- THE TASK -
Working from the records below, repeat exactly the lines starting at the line that contains "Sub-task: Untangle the" and ending at the line that contains "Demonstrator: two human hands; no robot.", inclusive.
• • • • • • •
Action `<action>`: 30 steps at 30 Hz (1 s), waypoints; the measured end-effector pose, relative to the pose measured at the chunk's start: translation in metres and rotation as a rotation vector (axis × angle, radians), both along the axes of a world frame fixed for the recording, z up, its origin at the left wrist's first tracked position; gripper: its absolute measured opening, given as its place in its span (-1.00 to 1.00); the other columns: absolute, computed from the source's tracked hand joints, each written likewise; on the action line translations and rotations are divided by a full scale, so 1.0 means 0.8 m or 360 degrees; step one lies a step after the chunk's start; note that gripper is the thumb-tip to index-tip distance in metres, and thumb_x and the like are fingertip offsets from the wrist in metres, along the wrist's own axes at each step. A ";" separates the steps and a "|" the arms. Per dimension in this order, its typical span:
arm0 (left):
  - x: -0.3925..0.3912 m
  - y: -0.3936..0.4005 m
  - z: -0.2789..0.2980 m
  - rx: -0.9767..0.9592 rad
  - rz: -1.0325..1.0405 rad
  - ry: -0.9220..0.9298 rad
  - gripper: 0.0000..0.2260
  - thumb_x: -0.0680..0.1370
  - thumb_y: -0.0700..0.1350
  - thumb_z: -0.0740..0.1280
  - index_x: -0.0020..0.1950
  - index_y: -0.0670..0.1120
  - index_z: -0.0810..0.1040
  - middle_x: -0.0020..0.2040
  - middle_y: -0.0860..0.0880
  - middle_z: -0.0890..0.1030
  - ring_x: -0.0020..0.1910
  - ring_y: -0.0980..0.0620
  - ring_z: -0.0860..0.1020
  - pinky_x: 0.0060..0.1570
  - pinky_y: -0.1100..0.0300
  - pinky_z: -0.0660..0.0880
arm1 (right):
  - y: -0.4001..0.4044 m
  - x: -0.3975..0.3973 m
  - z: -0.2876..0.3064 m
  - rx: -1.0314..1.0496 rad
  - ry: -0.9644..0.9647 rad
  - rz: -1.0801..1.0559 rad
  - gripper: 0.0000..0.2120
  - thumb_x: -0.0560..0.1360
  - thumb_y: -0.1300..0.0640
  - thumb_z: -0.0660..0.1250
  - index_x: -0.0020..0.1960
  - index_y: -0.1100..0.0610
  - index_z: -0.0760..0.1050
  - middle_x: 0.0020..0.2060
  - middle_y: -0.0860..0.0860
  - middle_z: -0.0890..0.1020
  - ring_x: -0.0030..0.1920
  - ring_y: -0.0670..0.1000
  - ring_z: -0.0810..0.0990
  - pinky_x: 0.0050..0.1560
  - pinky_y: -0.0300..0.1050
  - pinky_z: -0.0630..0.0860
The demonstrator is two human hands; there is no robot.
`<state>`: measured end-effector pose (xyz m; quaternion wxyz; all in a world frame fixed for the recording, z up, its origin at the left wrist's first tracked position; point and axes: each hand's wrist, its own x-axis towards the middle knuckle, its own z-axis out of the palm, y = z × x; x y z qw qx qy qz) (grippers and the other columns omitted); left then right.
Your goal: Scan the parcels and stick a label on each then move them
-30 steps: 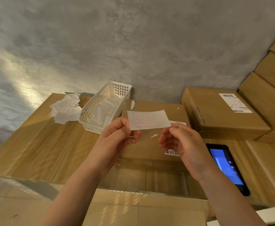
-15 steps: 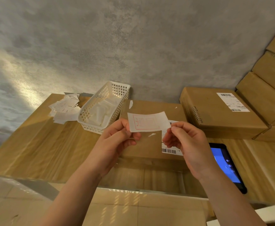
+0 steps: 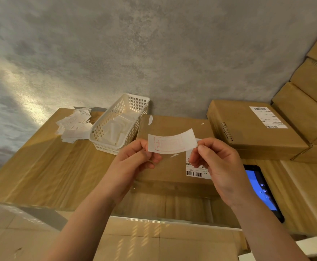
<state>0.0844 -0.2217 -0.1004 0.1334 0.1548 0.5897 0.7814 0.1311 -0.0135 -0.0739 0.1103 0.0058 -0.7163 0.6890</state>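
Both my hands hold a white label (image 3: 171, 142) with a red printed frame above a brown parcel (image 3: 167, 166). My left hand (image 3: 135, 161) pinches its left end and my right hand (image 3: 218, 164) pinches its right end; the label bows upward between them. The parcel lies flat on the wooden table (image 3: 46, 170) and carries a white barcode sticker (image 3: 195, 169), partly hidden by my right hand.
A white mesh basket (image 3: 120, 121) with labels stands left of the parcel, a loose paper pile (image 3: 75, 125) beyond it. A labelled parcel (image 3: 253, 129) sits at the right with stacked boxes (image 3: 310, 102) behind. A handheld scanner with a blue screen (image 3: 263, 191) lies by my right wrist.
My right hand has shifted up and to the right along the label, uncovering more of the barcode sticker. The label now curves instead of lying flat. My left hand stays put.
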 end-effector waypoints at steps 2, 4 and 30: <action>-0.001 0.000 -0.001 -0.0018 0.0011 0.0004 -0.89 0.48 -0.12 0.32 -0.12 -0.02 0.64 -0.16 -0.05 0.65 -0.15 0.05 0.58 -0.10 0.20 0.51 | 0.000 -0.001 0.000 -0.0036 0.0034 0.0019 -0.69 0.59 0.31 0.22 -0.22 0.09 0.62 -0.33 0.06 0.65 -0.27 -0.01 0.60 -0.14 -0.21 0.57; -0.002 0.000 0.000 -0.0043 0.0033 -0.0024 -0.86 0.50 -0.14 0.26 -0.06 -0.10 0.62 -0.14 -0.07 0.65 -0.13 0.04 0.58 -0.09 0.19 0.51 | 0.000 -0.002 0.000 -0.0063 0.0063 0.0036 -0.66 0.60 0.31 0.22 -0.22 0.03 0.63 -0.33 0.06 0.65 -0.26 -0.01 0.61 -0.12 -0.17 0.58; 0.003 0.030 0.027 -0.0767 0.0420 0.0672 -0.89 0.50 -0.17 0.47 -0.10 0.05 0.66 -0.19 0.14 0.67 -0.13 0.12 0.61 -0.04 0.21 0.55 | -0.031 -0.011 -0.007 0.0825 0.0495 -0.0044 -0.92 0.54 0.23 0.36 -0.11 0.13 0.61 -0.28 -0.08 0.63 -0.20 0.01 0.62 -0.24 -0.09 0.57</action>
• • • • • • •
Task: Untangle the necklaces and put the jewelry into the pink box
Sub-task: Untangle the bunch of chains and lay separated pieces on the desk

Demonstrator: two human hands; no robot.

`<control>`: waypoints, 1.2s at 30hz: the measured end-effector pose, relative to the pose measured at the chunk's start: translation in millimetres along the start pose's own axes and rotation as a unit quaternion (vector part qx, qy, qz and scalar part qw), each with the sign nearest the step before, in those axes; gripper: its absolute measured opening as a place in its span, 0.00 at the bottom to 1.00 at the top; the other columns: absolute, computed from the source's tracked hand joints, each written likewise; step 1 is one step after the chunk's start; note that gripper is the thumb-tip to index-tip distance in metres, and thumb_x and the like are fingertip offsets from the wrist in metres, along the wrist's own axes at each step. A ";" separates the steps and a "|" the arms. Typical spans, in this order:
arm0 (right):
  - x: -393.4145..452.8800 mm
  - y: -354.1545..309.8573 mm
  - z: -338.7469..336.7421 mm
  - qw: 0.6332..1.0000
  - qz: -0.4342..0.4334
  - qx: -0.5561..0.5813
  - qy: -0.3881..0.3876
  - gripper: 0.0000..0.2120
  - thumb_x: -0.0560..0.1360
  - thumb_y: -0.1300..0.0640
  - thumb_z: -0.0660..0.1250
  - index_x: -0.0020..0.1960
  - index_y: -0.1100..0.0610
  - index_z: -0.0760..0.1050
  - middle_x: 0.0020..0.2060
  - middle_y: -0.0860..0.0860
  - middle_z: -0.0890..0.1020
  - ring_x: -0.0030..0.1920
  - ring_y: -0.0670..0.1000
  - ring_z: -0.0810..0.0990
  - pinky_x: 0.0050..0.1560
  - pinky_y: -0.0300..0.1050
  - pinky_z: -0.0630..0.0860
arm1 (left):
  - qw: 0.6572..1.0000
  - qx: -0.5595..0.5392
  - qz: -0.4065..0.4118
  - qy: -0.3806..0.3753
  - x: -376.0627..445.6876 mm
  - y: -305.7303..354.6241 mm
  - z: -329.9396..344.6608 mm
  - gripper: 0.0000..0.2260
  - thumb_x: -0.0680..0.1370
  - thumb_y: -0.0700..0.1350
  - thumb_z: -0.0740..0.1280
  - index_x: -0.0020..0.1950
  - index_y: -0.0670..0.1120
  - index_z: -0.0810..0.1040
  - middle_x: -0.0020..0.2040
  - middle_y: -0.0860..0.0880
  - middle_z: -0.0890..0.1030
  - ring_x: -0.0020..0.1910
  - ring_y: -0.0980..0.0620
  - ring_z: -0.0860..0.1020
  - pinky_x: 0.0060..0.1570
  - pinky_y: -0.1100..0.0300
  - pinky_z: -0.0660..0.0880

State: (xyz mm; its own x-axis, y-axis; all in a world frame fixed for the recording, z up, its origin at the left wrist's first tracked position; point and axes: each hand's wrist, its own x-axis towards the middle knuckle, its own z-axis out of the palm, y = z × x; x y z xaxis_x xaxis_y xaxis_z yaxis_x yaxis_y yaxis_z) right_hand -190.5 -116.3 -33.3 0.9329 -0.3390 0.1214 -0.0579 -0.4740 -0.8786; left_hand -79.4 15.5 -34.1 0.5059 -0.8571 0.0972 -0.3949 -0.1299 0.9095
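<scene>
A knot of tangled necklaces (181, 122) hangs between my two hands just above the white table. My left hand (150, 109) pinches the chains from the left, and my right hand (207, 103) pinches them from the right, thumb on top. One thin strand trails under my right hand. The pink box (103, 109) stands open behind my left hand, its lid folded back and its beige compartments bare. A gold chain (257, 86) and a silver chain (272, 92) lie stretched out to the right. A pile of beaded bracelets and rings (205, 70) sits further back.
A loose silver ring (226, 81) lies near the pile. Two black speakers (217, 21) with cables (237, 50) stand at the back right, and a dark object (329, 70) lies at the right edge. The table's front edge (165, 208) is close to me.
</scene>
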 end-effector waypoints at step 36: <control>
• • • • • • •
- FINISHED EXERCISE -
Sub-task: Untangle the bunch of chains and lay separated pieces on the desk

Demonstrator: two human hands; no robot.

Besides this answer, the exercise requires nothing else.